By Steve Hynd
The Washington Post's David Ignatius, who I refer to as Agent Ignatius due to his being the greatest living apologist for the CIA as well as stenographer to the spies and spooks of all nations,admits to being "anxious" about Afghanistan.
Actually, more than just anxious. He writes:
The Obama administration's strategy for Afghanistan is to gradually transfer responsibility to the Afghans, starting in July 2011. But on the eve of President Hamid Karzai's visit to Washington, there's little evidence so far to demonstrate that this transfer process will actually work.
The much-touted offensive in Marja in Helmand province in February succeeded in clearing that rural area temporarily of Taliban insurgents, at least by day. But plans for the Afghans to provide more security and better governance there are off to a shaky start, officials at the State Department and Pentagon say.
Gen. Stanley McChrystal's boast in February that "We've got a government in a box, ready to roll in" to Marja now sounds wildly over-optimistic. A senior military official concedes that this phrase "created an expectation of rapidity and efficiency that doesn't exist now."

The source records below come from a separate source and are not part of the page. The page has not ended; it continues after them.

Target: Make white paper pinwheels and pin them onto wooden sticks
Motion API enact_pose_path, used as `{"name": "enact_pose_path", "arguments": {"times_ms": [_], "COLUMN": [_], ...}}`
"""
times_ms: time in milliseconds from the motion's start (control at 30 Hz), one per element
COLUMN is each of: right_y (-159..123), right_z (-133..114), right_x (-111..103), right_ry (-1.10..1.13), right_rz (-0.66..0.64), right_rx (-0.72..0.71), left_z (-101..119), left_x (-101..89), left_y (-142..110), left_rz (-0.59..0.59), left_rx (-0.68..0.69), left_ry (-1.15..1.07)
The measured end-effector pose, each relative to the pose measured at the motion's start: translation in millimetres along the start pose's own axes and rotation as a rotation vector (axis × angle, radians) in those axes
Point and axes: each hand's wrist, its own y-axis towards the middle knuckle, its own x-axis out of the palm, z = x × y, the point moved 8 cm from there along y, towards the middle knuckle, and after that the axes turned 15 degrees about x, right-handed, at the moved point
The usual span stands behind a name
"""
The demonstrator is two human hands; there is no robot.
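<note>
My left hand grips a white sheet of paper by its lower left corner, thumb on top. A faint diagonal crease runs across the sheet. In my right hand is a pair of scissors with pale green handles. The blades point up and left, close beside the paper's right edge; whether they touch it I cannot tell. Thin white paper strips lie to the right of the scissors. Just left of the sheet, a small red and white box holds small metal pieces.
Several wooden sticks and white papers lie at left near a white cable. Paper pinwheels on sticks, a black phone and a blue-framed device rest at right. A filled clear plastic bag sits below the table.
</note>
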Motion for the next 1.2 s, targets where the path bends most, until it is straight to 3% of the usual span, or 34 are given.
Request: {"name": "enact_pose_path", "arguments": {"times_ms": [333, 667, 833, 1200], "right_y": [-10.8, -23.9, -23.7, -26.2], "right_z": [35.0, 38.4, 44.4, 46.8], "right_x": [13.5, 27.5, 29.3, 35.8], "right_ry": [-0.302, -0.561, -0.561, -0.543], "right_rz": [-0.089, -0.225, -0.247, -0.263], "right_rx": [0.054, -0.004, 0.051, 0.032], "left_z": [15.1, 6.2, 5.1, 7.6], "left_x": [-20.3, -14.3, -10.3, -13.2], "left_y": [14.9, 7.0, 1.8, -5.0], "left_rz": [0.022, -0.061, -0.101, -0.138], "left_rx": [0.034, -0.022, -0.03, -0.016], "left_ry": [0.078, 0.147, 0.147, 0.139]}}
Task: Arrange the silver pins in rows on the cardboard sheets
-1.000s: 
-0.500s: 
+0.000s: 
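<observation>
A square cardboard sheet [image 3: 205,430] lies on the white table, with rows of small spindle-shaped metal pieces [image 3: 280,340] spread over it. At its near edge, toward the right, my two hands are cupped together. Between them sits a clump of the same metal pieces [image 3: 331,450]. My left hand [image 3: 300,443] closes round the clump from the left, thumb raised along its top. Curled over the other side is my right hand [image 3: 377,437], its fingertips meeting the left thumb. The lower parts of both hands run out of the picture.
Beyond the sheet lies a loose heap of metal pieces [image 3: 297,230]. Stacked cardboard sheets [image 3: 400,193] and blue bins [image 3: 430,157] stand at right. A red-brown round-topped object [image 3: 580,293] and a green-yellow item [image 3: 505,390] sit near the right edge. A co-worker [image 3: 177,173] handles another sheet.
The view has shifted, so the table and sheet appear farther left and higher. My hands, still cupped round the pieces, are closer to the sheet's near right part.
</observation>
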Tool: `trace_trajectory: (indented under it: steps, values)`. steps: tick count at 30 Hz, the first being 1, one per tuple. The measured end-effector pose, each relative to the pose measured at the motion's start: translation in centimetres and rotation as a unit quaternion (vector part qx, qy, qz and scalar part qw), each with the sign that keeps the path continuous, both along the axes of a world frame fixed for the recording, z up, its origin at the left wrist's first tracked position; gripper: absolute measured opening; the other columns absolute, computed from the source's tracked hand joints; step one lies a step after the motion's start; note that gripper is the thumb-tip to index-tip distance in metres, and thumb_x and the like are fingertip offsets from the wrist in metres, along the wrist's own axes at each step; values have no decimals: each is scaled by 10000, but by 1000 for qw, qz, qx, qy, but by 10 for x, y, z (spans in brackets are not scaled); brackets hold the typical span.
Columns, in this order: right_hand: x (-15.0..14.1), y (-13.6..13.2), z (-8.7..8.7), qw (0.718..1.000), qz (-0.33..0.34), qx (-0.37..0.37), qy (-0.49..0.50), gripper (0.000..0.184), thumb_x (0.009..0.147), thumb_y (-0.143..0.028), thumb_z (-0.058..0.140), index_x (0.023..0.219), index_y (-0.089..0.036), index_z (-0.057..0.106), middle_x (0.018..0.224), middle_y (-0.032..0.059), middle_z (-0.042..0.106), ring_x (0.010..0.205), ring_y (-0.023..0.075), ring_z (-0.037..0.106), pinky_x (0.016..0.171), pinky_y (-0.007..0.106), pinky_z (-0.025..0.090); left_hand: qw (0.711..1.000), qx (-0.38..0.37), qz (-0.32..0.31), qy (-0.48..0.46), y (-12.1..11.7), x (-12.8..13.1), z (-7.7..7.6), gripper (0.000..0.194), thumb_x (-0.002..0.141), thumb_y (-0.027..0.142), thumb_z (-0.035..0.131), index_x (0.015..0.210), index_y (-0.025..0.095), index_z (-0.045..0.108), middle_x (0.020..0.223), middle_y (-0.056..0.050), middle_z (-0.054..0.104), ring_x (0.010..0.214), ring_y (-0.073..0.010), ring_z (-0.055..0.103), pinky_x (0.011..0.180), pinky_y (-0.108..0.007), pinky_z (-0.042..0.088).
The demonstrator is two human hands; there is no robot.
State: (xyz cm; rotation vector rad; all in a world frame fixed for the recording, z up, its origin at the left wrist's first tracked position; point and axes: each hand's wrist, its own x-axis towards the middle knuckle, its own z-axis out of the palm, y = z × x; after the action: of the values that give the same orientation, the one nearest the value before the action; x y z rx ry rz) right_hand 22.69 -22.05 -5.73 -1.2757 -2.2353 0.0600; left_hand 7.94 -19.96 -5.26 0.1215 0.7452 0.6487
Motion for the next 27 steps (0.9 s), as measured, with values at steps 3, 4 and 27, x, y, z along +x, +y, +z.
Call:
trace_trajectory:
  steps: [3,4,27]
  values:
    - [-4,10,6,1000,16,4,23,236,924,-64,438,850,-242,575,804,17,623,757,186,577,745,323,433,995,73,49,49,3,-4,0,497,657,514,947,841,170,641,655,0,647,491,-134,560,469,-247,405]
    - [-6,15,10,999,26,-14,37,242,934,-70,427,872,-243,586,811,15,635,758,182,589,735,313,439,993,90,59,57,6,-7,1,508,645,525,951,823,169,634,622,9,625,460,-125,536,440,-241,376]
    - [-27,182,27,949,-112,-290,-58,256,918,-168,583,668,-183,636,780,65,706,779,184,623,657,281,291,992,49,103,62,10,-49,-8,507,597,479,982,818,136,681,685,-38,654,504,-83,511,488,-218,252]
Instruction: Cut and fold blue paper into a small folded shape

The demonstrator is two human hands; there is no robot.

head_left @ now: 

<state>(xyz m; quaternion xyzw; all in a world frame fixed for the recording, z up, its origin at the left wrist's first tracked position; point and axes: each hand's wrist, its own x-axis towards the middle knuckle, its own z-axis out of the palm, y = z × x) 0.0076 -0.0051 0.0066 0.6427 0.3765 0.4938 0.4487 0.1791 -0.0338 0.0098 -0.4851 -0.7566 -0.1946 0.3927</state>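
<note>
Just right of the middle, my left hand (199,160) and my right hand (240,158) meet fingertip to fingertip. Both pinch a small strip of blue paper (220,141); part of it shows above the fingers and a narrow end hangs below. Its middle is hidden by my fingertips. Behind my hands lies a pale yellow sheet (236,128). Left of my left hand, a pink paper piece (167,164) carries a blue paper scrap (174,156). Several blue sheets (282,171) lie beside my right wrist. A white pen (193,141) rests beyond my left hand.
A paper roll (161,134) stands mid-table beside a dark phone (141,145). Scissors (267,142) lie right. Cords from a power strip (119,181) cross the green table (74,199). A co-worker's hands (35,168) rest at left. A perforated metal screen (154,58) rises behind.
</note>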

The official Pentagon line, after a White House review Thursday, is that there's "slow but steady progress" in Afghanistan. But the senior military official cautions that 90 days after the offensive, "Marja is a mixed bag," with parts of the area still controlled by the Taliban and Afghan government performance spotty. A top State Department official agrees: "Transfer is not happening" in Marja.
Marjah isn't a "key town", McChrystal was over-optimistic and transfer isn't happening but the Pentagon is talking progress? Ignatius has just pretty much accused senior officers and officials of lying through their teeth to spin disaster into happy-talk. Michele Flournoy, book into that rehab program now!
And it gets worse:
If Afghanistan's strategy for reconciliation is fuzzy, the Obama administration's is nonexistent, at least publicly. "We don't have a plan yet," worries the senior military official. The White House believes that while the administration has policy outlines on reconciliation, it must leave some flexibility for Karzai. "To be durable, this has to be an Afghan plan," stresses the senior administration official.
One big problem with framing a reconciliation strategy now is that U.S. officials want to bargain from a position of strength. "We aren't there yet," the senior military official says bluntly.
And it doesn't look like they'll ever get there. Marjah's a damp squib at best and the military is bending over itself to rebrand the much-touted Kandahar offensive scheduled for this Summer as more of a "process". Shades of Eddie Izzard. Meanwhile, now that the poppie harvest is over, the Taliban are kicking their own offensive into high gear.
But before we all start thinking Agent Ignatius has gone DFH on us, what's his response to this mess?
The Obama administration has just over a year to make the kind of progress in Afghanistan that would provide a political rationale for staying awhile longer.
Hang on a mo'. We're already almost nine months into the 12 month period that McChrystal said was crucial for Afghan "success", whatever that might look like, back when he was hustling Obama for extra troops. Yet in the face of his own admission of zero progress, Ignatius wants to hand McChrystal and Obama another 12 months of slack. Does he not realize that the term "Friedman Unit" is meant to be one of derision?